Patient Blood Management under Duress – Interdisciplinary Longtime Approach for a Pregnant Woman with Placenta Accreta Spectrum (PAS) Disorder Complicated by Anti-U

Topic

  • Hemotherapy and Patient Blood Management

Authors

Kristina Broder (Bonn / DE), Susanne Unkrieg (Bonn / DE), Michael Jaskolski (Bonn / DE), Tobias Hilbert (Bonn / DE), Carsten Meyer (Bonn / DE), Brigitte Flesch (Bad Kreuznach / DE), Sarah Petermann (Bad Kreuznach / DE), Eva-Maria Zayc-Schmidt (Hagen / DE), Christof Weinstock (Ulm / DE), Johannes Oldenburg (Bonn / DE), Jochen Hoch (Bonn / DE)

Abstract

Prolonged blood supply for a bleeding patient with an antibody against a high frequent antigen is challenging, particularly if blood groups with high ethnic disparities are involved. Besides optimization of hematopoiesis and surgical blood saving techniques, availability of compatible blood units is essential during life-threatening clinical situations.

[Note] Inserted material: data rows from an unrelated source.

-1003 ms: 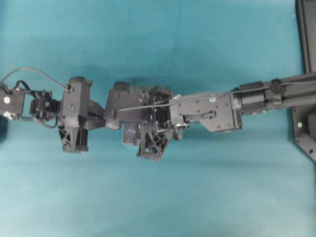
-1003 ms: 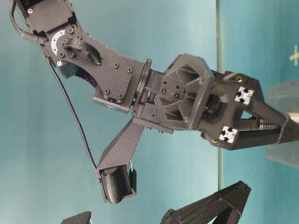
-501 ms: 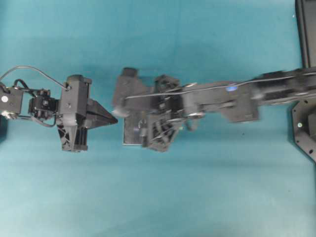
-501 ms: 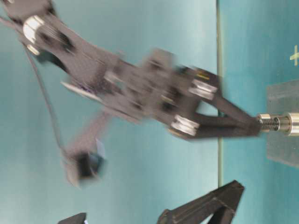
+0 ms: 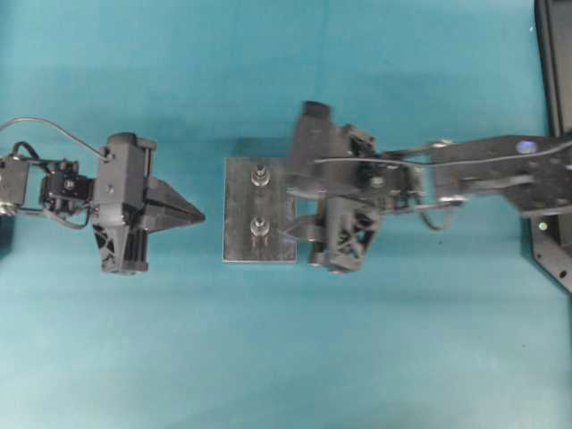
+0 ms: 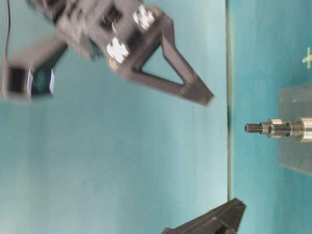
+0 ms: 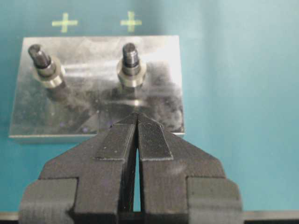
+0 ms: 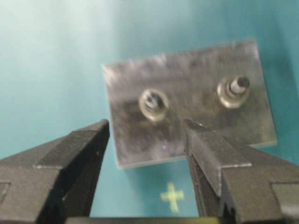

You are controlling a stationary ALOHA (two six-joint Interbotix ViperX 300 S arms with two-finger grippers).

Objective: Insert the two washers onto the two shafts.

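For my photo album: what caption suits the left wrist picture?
Shut left gripper poised before a metal plate bearing two threaded shafts.

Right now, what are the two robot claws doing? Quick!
Left gripper: closed, with nothing between its fingers.
Right gripper: open and empty, up above the metal plate.

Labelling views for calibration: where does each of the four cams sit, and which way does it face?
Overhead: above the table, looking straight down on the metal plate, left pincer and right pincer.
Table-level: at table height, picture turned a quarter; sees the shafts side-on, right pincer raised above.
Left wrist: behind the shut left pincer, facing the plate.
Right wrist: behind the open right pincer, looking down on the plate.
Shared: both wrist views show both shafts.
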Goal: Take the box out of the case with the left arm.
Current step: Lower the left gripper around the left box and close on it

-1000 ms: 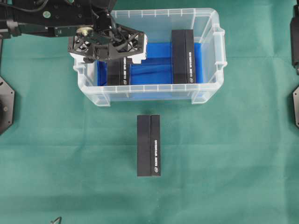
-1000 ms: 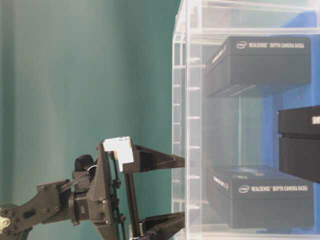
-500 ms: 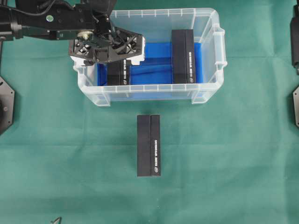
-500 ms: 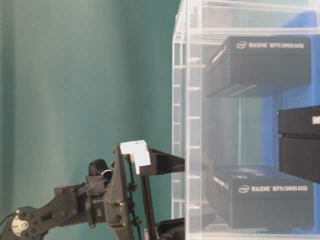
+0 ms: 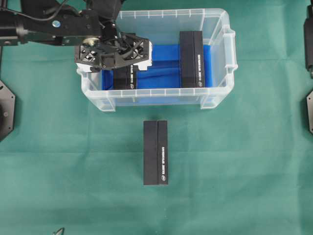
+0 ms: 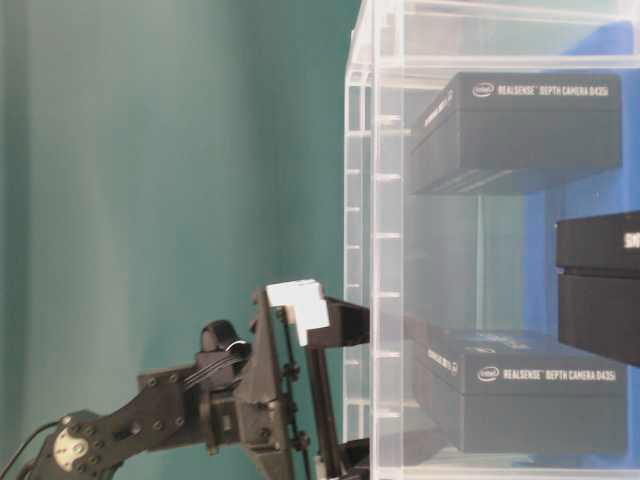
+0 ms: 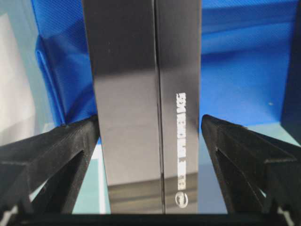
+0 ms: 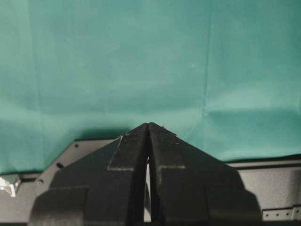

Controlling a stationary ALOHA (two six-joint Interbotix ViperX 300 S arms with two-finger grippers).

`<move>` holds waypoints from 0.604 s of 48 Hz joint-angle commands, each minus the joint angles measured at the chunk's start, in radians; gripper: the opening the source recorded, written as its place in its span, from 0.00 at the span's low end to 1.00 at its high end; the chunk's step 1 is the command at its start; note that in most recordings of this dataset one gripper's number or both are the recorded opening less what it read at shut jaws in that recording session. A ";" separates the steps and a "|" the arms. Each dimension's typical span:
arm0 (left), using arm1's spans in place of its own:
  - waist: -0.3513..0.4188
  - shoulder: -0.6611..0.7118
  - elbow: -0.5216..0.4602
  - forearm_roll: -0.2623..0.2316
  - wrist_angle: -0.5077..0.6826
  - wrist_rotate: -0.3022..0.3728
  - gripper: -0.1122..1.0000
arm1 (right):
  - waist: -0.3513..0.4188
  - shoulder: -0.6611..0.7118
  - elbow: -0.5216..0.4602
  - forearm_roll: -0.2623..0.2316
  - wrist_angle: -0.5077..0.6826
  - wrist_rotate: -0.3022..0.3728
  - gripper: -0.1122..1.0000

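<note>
Black tool [image 7: 150,141] open, straddling box [image 7: 146,94]

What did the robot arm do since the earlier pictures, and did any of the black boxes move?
The left gripper went down deeper into the case. Its open fingers now sit on both sides of the box on the left of the overhead view, but I can't tell if they're squeezing it yet. All three boxes stayed put, and the right gripper is shut over the cloth.
</note>
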 commanded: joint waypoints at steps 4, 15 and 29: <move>0.005 0.006 -0.023 0.005 -0.005 0.005 0.89 | 0.000 -0.003 -0.017 -0.002 -0.006 0.000 0.10; 0.005 0.020 -0.018 0.003 -0.005 0.005 0.89 | 0.000 -0.003 -0.017 -0.002 -0.006 -0.002 0.10; 0.006 0.029 -0.026 0.002 -0.005 0.003 0.89 | -0.002 -0.003 -0.017 -0.002 -0.006 -0.002 0.10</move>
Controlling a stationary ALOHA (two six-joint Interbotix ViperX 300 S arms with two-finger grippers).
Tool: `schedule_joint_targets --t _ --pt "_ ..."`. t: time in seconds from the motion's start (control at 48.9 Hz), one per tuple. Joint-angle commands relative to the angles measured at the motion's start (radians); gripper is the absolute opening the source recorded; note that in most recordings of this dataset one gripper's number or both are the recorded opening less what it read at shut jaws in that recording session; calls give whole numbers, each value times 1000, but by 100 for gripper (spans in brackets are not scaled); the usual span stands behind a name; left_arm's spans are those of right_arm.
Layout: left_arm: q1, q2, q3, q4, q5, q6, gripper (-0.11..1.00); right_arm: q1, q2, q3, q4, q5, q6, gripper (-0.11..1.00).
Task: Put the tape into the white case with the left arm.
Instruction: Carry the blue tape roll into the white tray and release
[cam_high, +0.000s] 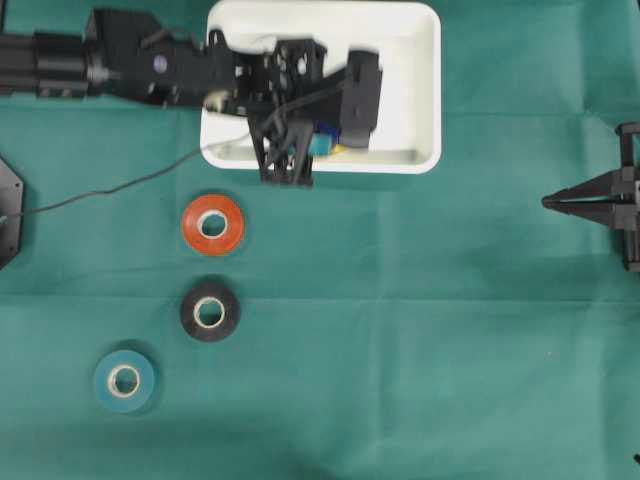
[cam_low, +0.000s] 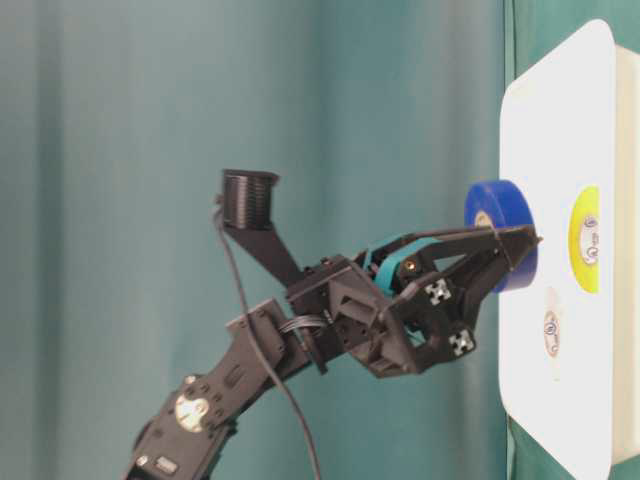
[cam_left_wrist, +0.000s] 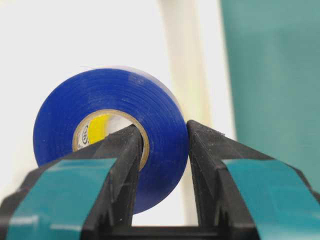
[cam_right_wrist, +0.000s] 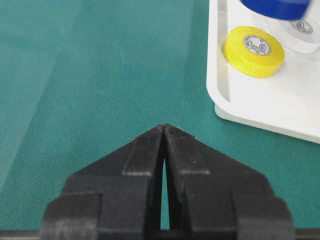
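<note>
Left gripper (cam_left_wrist: 160, 145): pinching the wall of a blue tape roll (cam_left_wrist: 107, 137), one finger inside the core hole, the other outside on the rim.
Blue tape roll: held on edge above the white case (cam_high: 420, 90), over its front part near the long edge that faces the middle of the table; whether it touches the floor of the case cannot be told.
White case: at the far edge of the green table cloth (cam_high: 450, 330), near the centre; a yellow roll (cam_right_wrist: 254, 51) and a white roll (cam_right_wrist: 300, 32) lie flat inside it, close together.
Left arm (cam_high: 150, 65): stretched along the far edge from the left side, its wrist over the case.
Orange roll (cam_high: 212, 224): flat on the cloth, just in front of the case's left corner.
Black roll (cam_high: 209, 311): in front of the orange one.
Teal roll (cam_high: 124, 380): nearest the front-left corner.
Right gripper (cam_right_wrist: 164, 145): jaws pressed together, tips meeting, low over bare cloth at the right edge, well apart from the case.
</note>
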Motion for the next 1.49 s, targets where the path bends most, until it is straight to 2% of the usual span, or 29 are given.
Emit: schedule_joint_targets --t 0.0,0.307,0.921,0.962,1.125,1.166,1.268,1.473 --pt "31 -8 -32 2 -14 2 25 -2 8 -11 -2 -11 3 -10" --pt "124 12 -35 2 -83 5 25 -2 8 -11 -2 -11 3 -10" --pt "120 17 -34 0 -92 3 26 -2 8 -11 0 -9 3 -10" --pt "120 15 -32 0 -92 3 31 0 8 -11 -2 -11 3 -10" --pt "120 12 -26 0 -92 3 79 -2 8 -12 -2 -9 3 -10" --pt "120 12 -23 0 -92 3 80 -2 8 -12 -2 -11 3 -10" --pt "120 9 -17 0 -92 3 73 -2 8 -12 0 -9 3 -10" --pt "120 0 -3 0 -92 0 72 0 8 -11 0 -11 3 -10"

A 38-year-old female (G5 P3, 30th week of gestation WG) of African ancestry was admitted with vaginal bleeding due to PAS disorder. Lab results: Hb 10,5g/dl; Hct 31%; MCV 79 fl; MCH 27 pg; MCHC 34 g/dl; BG: 0 ccD.ee; Kell neg.; S-, s-. Anti-U (known since 2022), titer 16 (IAT, tube technique). GYPB-Genotyping: most consistent with GYPB*05N, homozygous. Anti-U follow-up titers: max titer 32 (IAT, 34th WG). Antibody dependent cell-mediated cytotoxicity < 10% predictive for no HDN-risk. The clinically unstable situation (bleeding risk, HDN-risk) made long-term PBM obligatory. The logistics had to last 4 weeks, up to operational delivery planned at 34th WG. Departments of obstetrics, prenatal medicine, anesthesiology, transfusion medicine and radiology were involved.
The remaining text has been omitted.